AIM OF THE TASK: What is needed is a word-for-word transcript of the listing, free of pictures.

DATA BELOW:
*** Begin section ***

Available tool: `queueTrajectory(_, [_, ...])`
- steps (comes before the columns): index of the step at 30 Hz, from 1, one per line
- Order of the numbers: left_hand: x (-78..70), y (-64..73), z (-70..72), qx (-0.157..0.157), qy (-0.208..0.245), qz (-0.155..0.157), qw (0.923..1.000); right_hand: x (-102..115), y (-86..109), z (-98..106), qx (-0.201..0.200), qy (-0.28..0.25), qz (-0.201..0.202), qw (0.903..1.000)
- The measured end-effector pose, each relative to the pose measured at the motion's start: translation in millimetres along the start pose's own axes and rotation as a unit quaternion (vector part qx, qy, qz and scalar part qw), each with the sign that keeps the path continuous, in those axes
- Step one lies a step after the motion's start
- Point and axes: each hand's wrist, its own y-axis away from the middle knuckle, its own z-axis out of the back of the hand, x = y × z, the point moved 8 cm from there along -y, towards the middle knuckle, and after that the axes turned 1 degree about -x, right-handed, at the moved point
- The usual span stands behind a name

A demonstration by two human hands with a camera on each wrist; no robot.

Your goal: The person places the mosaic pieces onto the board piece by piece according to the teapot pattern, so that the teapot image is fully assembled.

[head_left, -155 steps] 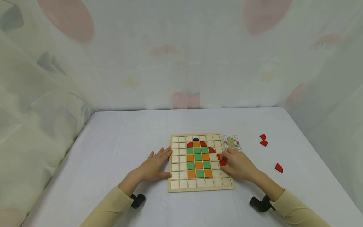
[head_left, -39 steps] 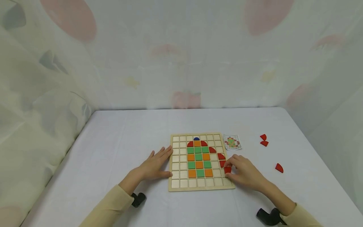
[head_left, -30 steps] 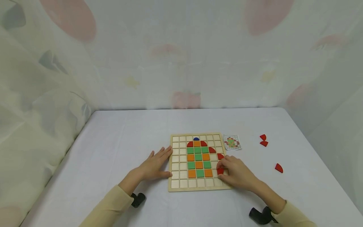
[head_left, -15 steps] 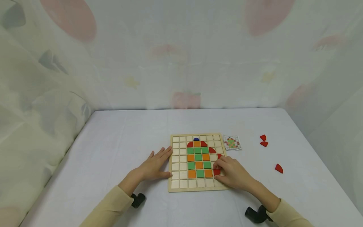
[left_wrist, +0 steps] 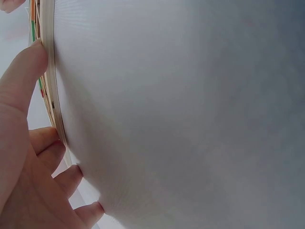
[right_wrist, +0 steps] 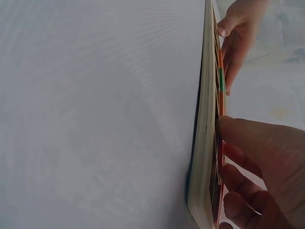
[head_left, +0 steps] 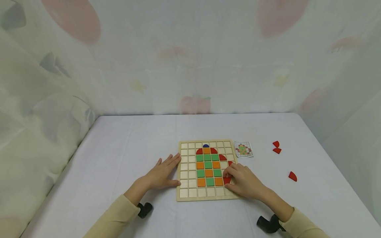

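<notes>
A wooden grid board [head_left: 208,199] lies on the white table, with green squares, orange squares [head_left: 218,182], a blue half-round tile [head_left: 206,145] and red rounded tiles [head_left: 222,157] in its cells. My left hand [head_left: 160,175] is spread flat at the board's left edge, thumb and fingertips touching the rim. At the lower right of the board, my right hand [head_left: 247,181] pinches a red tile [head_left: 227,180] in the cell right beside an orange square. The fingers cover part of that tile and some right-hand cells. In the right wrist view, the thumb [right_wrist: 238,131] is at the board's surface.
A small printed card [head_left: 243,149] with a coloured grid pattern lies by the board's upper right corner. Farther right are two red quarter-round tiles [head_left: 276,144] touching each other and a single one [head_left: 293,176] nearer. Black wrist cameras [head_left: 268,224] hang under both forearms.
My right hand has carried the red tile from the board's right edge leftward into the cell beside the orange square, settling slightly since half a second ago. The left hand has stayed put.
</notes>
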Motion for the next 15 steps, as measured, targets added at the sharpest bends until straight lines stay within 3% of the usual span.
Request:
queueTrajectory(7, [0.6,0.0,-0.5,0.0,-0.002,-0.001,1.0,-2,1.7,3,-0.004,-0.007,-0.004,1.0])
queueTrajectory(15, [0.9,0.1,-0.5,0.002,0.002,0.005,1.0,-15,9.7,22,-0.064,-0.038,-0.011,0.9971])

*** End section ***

ANSWER TO THE EXERCISE:
Available tool: `queueTrajectory(_, [_, ...])`
- steps (comes before the columns): index of the step at 30 Hz, from 1, one per line
- Order of the numbers: left_hand: x (-78..70), y (-64..73), z (-70..72), qx (-0.157..0.157), qy (-0.208..0.245), qz (-0.155..0.157), qw (0.923..1.000); right_hand: x (-102..115), y (-86..109), z (-98..106), qx (-0.201..0.200), qy (-0.28..0.25), qz (-0.201..0.202), qw (0.903..1.000)
- The measured end-effector pose, each relative to the pose measured at the motion's start: translation in millimetres along the start pose's own axes and rotation as a unit quaternion (vector part qx, qy, qz and scalar part qw), each with the sign that keeps the path continuous, in those axes
- Step one lies a step after the motion's start
- Point and axes: each hand's wrist, its own y-axis away from the middle knuckle, its own z-axis out of the back of the hand, x = y × z, the point moved 8 cm from there along -y, towards the middle knuckle, and after that the axes turned 1 degree about -x, right-handed, at the moved point
- The usual span stands behind a name

A demonstration by two human hands with a camera on each wrist; no robot.

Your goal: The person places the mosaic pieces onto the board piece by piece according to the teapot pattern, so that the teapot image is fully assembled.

[head_left, -155 steps] 
[head_left, -39 steps] 
[head_left, -30 steps] 
[head_left, -15 steps] 
[left_wrist, +0 steps] 
[right_wrist, +0 steps] 
[head_left, +0 steps] 

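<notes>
A wooden grid board [head_left: 208,199] lies on the white table, with green squares, orange squares [head_left: 218,182], a blue half-round tile [head_left: 206,145] and red rounded tiles [head_left: 222,157] in its cells. My left hand [head_left: 160,175] is spread flat at the board's left edge, thumb and fingertips touching the rim. At the lower right of the board, my right hand [head_left: 247,181] pinches a red tile [head_left: 227,180] in the cell right beside an orange square. The fingers cover part of that tile and some right-hand cells. In the right wrist view, the thumb [right_wrist: 238,131] is at the board's surface.
A small printed card [head_left: 243,149] with a coloured grid pattern lies by the board's upper right corner. Farther right are two red quarter-round tiles [head_left: 276,144] touching each other and a single one [head_left: 293,176] nearer. Black wrist cameras [head_left: 268,224] hang under both forearms.
My right hand has carried the red tile from the board's right edge leftward into the cell beside the orange square, settling slightly since half a second ago. The left hand has stayed put.
</notes>
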Motion for the next 15 steps, as measured, targets added at the sharpest bends until straight lines stay within 3% of the usual span.
Request:
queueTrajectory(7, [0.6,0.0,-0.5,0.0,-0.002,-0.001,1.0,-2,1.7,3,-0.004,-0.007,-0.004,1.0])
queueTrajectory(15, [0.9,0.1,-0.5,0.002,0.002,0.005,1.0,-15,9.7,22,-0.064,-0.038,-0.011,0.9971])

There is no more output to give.